Among those to make it through was Queanbeyan's Marisa Martin, who made an animated film about the life of an adorable Care Bear-esque teddy who gets miffed when he is pushed aside because his owner grows up and gets a boyfriend.
''It's a three-minute animation and it is black comedy,'' she said.
Mr Doran said this year he had widened the scope of the festival to include international and documentary categories.
He received entries from around the globe, which were put through two rounds of judging - first by an ACT panel and then by a second panel of national and international judges including Paul McDermott, Rhys Muldoon and LA-based Chuck Noland.
The entries were whittled down to the best 42 films, from a mix of experienced and new filmmakers.

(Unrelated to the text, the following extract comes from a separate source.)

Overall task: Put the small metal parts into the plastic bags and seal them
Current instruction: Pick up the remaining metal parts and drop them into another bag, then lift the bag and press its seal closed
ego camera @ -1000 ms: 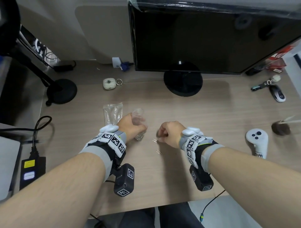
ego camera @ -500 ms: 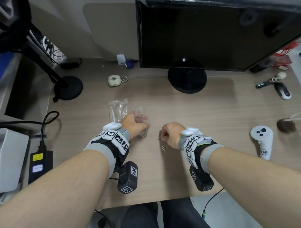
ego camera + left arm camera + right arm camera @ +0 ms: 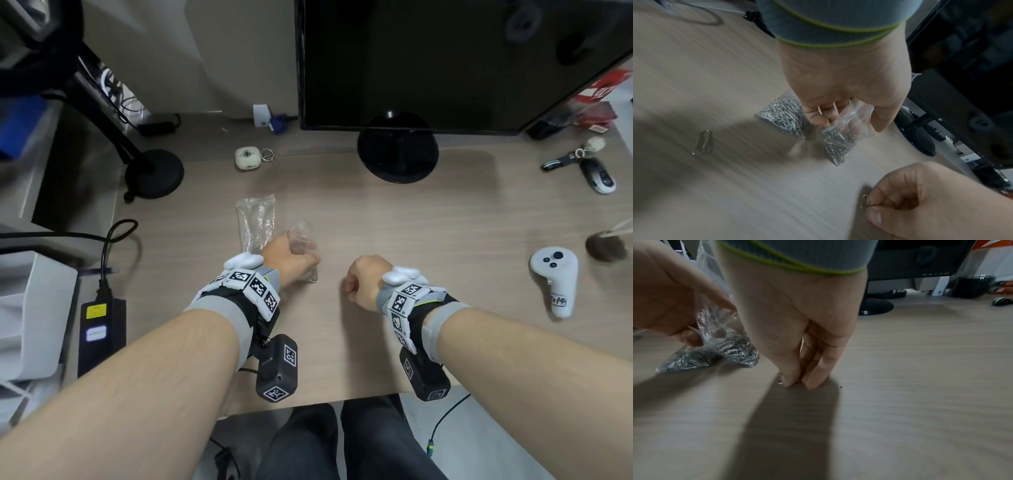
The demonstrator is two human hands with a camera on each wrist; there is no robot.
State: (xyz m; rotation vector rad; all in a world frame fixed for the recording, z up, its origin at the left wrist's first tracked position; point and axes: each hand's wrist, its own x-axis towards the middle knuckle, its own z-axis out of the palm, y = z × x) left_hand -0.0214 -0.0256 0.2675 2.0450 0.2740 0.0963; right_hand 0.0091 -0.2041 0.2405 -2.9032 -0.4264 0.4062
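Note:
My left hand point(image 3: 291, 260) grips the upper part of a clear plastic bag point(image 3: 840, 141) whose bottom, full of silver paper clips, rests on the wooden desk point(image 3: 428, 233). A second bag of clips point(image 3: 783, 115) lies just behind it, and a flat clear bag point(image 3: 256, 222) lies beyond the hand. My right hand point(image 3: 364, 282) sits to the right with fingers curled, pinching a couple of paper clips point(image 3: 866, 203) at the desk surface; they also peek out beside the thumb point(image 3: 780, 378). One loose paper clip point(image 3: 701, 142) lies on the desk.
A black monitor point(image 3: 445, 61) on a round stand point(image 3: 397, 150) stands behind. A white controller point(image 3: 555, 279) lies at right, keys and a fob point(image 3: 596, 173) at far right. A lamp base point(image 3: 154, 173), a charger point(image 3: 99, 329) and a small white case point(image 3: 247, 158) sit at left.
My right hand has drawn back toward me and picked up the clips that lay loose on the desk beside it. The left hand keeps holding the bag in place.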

''It was an extremely high-quality field of entrants and very hard to choose from,'' Mr Doran said.
''It was good to see the Canberra entrants were so strong and Canberra really coming into its own.''
Among those to make the final cut were Dallas Bland, of Reid, who made a futuristic film titled Blue World Order, set in a world where a bio-tech virus has taken control of the population.
The seven-minute film follows a man who has avoided infection and who has to save his daughter.
''He is the last person on earth with free will and the film deals with the ideas of free will versus control,'' Bland said.
''Government control over society is growing and growing and it's getting to the point a human being will not need much more than one brain cell to get through the world.
''And that annoys me and that's what this film has come from.''
New filmmaker Megan Watson has made a documentary, following a Canberra musical duo called The Cashews as they prepared and staged ''guerrilla' gigs around the ACT.
''I study media arts and production at the UC and I followed them around as they prepared their first gig for the 2011-12 season,'' Watson said.
''Guerilla gigs are a lot like music's answer to a flash mob.''
Belconnen's Kris Kerehona secured his place among the finalists with Dancing Auschwitz, following a death camp survivor's triumph over persecution.
''Adam Kohn struck me as a man who had gone through the most difficult and serious circumstances a human could endure but who has remained positive enough to want to go back and dance at Auschwitz,'' Kerehona said.
Doran praised the film for its sense of optimism and hope.
''It is a beautiful story about new life rather than dancing on the ashes of dead people,'' he said.